Available data:
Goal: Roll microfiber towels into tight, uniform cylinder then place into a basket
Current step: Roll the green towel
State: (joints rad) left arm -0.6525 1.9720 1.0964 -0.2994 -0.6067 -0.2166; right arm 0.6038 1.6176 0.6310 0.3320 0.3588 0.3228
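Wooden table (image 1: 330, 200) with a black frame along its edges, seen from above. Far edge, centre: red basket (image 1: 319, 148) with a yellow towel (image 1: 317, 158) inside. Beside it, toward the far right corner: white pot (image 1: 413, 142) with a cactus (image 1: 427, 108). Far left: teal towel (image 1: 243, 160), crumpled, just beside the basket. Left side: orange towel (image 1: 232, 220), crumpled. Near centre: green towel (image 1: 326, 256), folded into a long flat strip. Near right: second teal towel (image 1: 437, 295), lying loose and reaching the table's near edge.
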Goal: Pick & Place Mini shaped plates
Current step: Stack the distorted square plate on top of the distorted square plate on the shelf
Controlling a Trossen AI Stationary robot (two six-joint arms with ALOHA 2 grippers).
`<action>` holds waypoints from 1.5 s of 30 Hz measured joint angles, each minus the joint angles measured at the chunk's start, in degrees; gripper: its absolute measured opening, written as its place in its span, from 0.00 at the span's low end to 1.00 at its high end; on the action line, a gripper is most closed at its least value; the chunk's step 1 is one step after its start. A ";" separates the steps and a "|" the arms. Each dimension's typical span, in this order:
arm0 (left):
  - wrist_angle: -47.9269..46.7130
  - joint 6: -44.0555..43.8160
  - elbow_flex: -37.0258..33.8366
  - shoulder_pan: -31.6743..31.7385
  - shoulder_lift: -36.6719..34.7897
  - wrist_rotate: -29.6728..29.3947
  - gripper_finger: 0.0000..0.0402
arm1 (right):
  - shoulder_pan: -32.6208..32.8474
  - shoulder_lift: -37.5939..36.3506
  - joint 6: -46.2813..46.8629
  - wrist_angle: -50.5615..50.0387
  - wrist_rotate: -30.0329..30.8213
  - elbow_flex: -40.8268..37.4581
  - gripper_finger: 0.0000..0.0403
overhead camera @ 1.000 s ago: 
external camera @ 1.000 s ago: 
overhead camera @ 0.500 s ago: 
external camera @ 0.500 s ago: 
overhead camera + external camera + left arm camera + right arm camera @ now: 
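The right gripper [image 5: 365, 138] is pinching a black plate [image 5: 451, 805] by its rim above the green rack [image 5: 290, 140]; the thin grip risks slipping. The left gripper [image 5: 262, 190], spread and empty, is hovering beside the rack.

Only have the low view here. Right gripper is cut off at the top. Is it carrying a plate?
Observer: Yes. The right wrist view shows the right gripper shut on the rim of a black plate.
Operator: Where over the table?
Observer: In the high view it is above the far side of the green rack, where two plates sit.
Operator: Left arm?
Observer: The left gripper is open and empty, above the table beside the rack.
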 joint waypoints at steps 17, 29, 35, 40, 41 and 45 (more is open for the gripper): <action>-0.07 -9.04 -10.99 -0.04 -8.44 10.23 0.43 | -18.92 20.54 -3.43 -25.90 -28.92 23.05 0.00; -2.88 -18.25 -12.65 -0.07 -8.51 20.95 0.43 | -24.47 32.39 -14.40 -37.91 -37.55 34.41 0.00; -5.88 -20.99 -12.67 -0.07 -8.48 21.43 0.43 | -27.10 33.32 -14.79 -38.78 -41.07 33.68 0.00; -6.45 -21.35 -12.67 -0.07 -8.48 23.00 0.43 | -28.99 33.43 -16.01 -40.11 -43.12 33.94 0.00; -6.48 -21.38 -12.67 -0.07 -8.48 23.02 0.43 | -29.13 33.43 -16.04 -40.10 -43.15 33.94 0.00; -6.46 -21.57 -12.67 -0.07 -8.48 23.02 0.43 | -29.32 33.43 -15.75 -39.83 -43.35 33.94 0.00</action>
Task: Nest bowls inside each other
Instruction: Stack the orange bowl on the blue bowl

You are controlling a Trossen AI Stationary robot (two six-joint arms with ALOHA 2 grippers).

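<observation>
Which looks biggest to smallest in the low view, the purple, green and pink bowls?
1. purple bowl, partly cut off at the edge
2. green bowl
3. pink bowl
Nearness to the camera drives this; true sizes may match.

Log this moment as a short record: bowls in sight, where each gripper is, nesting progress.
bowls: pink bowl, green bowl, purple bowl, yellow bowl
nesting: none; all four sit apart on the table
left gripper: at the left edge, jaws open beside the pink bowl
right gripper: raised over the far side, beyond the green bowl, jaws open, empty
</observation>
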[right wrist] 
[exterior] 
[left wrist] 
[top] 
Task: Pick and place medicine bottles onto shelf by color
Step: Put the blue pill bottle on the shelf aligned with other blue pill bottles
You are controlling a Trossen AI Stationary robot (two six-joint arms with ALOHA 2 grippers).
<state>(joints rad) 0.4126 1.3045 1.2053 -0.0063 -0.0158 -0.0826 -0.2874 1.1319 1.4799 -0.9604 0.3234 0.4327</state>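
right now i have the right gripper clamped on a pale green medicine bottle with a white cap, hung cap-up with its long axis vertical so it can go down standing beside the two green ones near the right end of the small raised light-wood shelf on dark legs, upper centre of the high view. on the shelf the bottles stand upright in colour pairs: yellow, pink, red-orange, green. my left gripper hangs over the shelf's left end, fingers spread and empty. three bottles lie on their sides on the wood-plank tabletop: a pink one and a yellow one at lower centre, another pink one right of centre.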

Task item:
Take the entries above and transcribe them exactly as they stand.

Result:
Goal: Roll microfiber towels into tight, uniform cylinder then place into a basket
Current step: Roll the green towel
State: (joints rad) left arm -0.6525 1.9720 1.0964 -0.2994 -0.6067 -0.2166; right arm 0.6038 1.6176 0.6310 0.3320 0.3588 0.3228
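Wooden table (image 1: 330, 200) with a black frame along its edges, seen from above. Far edge, centre: red basket (image 1: 319, 148) with a yellow towel (image 1: 317, 158) inside. Beside it, toward the far right corner: white pot (image 1: 413, 142) with a cactus (image 1: 427, 108). Far left: teal towel (image 1: 243, 160), crumpled, just beside the basket. Left side: orange towel (image 1: 232, 220), crumpled. Near centre: green towel (image 1: 326, 256), folded into a long flat strip. Near right: second teal towel (image 1: 437, 295), lying loose and reaching the table's near edge.
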Goal: Pick & Place Mini shaped plates
Current step: Stack the distorted square plate on top of the distorted square plate on the shelf
Controlling a Trossen AI Stationary robot (two six-joint arms with ALOHA 2 grippers).
`<action>` holds waypoints from 1.5 s of 30 Hz measured joint angles, each minus the joint angles measured at the chunk's start, in degrees; gripper: its absolute measured opening, written as its place in its span, from 0.00 at the span's low end to 1.00 at its high end; on the action line, a gripper is most closed at its least value; the chunk's step 1 is one step after its start. A ";" separates the steps and a "|" the arms. Each dimension's typical span, in this order:
arm0 (left):
  - wrist_angle: -47.9269..46.7130
  - joint 6: -44.0555..43.8160
  - elbow_flex: -37.0258..33.8366
  - shoulder_pan: -31.6743..31.7385
  - shoulder_lift: -36.6719..34.7897
  - wrist_rotate: -29.6728..29.3947
  - gripper_finger: 0.0000..0.0402
arm1 (right):
  - shoulder_pan: -32.6208..32.8474
  - shoulder_lift: -37.5939..36.3506
  - joint 6: -46.2813..46.8629
  - wrist_angle: -50.5615..50.0387
  - wrist_rotate: -30.0329..30.8213
  - elbow_flex: -40.8268..37.4581
  - gripper_finger: 0.0000..0.0403
overhead camera @ 1.000 s ago: 
external camera @ 1.000 s ago: 
overhead camera @ 0.500 s ago: 
external camera @ 0.500 s ago: 
overhead camera + external camera + left arm camera + right arm camera @ now: 
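The right gripper [image 5: 365, 138] is pinching a black plate [image 5: 451, 805] by its rim above the green rack [image 5: 290, 140]; the thin grip risks slipping. The left gripper [image 5: 262, 190], spread and empty, is hovering beside the rack.

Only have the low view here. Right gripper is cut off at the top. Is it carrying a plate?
Observer: Yes. The right wrist view shows the right gripper shut on the rim of a black plate.
Operator: Where over the table?
Observer: In the high view it is above the far side of the green rack, where two plates sit.
Operator: Left arm?
Observer: The left gripper is open and empty, above the table beside the rack.
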 joint waypoints at steps 17, 29, 35, 40, 41 and 45 (more is open for the gripper): <action>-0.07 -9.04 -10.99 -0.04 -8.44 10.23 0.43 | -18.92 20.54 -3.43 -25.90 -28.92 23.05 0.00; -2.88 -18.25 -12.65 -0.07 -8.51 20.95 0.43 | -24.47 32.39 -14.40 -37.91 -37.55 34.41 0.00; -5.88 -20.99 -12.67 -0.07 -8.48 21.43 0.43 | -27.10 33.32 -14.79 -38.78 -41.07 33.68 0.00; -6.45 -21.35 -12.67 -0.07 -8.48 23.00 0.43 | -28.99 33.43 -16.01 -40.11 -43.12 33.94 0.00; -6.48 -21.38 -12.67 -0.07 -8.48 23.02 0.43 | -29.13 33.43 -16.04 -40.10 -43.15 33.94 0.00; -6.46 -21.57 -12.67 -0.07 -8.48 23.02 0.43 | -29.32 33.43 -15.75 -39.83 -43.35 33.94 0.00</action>
Task: Nest bowls inside each other
Instruction: Stack the orange bowl on the blue bowl

You are controlling a Trossen AI Stationary robot (two six-joint arms with ALOHA 2 grippers).

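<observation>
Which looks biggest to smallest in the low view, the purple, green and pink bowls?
1. purple bowl, partly cut off at the edge
2. green bowl
3. pink bowl
Nearness to the camera drives this; true sizes may match.

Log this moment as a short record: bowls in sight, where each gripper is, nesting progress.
bowls: pink bowl, green bowl, purple bowl, yellow bowl
nesting: none; all four sit apart on the table
left gripper: at the left edge, jaws open beside the pink bowl
right gripper: raised over the far side, beyond the green bowl, jaws open, empty
</observation>
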[right wrist] 
[exterior] 
[left wrist] 
[top] 
Task: Pick and place medicine bottles onto shelf by color
Step: Put the blue pill bottle on the shelf aligned with other blue pill bottles
You are controlling a Trossen AI Stationary robot (two six-joint arms with ALOHA 2 grippers).
<state>(joints rad) 0.4126 1.3045 1.2053 -0.0063 -0.0158 -0.0826 -0.2874 1.1319 1.4799 -0.9604 0.3234 0.4327</state>
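right now i have the right gripper clamped on a pale green medicine bottle with a white cap, hung cap-up with its long axis vertical so it can go down standing beside the two green ones near the right end of the small raised light-wood shelf on dark legs, upper centre of the high view. on the shelf the bottles stand upright in colour pairs: yellow, pink, red-orange, green. my left gripper hangs over the shelf's left end, fingers spread and empty. three bottles lie on their sides on the wood-plank tabletop: a pink one and a yellow one at lower centre, another pink one right of centre.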

Output is finished, and nothing else is required.